27 de octubre de 2009

Groenlandia

Hoy es uno de esos días en que tiemblo más por vicio que por frío, porque no hace frío, en realidad, pero a menudo se me despierta el invierno que llevo dentro y a mis pulmones les da por transformar en nieve el aire que se me cuela por la boca al respirar.

Mi piel se convierte en un caparazón de hielo y me convierto en un pequeño esquimal. Y no te abrazo. Por miedo a escarcharte, quizás, pero no te abrazo. Te miro con ojos torpes, en su lugar, mientras dejo que mis manos inertes se refugien dentro de los bolsillos del pantalón. Me tropiezo al caminar con los besos destemplados que no osan saltar de mis labios a tu boca porque son como trocitos de espejos rotos que no te quieren lastimar. Y sigo sin abrazarte porque el invierno de mi cuerpo ha decidido que hoy toca temporal.

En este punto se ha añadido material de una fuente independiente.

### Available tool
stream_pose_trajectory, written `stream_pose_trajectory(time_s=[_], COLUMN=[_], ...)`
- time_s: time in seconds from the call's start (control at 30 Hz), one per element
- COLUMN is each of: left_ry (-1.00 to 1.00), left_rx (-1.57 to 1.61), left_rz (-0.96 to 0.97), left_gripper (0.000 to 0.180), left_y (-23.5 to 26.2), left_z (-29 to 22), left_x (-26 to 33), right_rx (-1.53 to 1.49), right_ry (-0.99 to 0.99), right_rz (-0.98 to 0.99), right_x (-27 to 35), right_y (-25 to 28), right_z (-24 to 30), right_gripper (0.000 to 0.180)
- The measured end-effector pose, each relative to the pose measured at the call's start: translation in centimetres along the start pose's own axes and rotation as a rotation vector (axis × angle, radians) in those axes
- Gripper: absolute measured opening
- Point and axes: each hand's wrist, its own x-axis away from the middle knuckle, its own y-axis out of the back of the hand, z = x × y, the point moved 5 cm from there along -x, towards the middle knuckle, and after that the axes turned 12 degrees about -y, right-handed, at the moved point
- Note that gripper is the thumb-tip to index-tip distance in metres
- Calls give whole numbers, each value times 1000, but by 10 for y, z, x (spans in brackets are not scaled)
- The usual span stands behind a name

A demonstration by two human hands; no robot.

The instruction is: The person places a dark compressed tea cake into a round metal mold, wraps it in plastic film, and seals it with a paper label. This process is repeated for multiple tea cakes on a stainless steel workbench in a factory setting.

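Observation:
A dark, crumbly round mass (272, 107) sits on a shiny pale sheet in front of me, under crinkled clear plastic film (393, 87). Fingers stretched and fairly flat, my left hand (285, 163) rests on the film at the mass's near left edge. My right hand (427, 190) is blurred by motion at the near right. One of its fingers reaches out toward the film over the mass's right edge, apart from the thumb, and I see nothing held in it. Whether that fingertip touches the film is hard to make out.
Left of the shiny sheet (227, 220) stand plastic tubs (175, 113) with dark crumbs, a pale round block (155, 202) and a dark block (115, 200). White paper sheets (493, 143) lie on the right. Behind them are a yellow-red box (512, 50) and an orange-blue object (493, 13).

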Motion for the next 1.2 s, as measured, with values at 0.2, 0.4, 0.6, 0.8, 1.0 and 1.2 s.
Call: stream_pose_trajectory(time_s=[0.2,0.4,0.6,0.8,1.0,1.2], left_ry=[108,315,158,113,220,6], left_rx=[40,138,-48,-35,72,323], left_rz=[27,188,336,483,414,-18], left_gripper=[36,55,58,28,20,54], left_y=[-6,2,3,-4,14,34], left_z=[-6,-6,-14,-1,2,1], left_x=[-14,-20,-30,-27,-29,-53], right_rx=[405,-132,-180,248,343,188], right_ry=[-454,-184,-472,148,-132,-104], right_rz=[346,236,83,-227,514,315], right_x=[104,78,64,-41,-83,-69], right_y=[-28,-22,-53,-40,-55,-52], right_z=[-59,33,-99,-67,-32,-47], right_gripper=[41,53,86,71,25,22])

Perdóname, por tanto frío. Por estos viajes inexplicables a Groenlandia y estas sobredosis de indolencia. Te debo un café, o un par de vinos. Pero sobre todo, un verano eterno.

21 de octubre de 2009

Con mis manos

Me ha despertado de madrugada la lluvia sobre el tejado. Caía tan fuerte que me ha servido de despertador. Me he levantado a mirar por la ventana, todavía no había amanecido. La cortina de agua era tan densa que he tenido la sensación de que traspasaría las paredes. Me he puesto las gafas y he bajado a la cocina a por un par de galletas. Luego he vuelto a meterme debajo la manta, pero he empezado a echarte de menos con la intensidad de la lluvia y casi sentía que me dolía la piel. A veces, la ausencia de tu cuerpo pegado al mío produce un efecto similar al de ese frío tan frío que llega a quemar. Es un efecto sensorial, algo parecido a lo de los efectos ópticos.
Ahora son las tres de la tarde y sigo en pijama. El cielo no para de estornudar y a ratos vuelven a exprimirse las nubes. La semana pasada volví a retomar el piano. Me senté en el taburete y pasé los dedos por encima de las teclas llenas de polvo. Soplé un poco los lomos de los libros, que después de tantos meses, seguían intactos en la pequeña repisa que sirve de atril. Los hojeé un poco y me puse a tocar. Fue un alivio sentir que volvían a salir notas de mis manos. Y es que estos últimos días ya empezaba a darlas por inútiles, pensaba que se habían vuelto torpes y que era culpa suya que hubiese dejado de escribir (es un tormento, eso de pasarse la vida buscando culpables). Pero no, qué culpa iban a tener las pobres de que mi imaginación ahuyentara las palabras.
Por suerte parece que he conseguido recuperarlas, las palabras. Al menos el otoño trajo consigo unas cuantas enredadas en la hojarasca. Mis manos tan solo pecan de inocencia, de pasarse las horas enteras inventándote caricas aun cuando no estás, de buscar día y noche recovecos entre mis huesos para agasajar hasta el más tímido y oculto de tus lunares.

15 de octubre de 2009

Piove sulla città...

La semana pasada los árboles del claustro metían sus ramas por las ventanas como si tuviesen ganas de aprender a hablar en italiano. Hoy llovía a cántaros tras los cristales cerrados mientras el frío se apoderaba de todos los rincones della città. Qué curioso, hay una chica en clase que se llama Natalia pero el profe confunde su nombre con Nostalgia.

Empieza a inquietarme mi falta de palabras. Se fueron de vacaciones a principios de verano y todavía no han decidido volver. Las palabras, digo. Creo que nunca se habían ido tan lejos y por tanto tiempo. No, no se trata de ese pánico a la hoja en blanco del que me han hablado alguna vez, es más bien un vacío. Abro la libreta y no encuentro ningún hilo del que tirar, no me sale nada de entre los dedos. Y es que no están, todas las letras, todos los verbos... deben de haber encontrado otro lugar para habitar mejor que mis manos, porque por más que las busco, no logro conseguir que regresen.

Créeme, esta vez no son las ganas, son las palabras las que no están.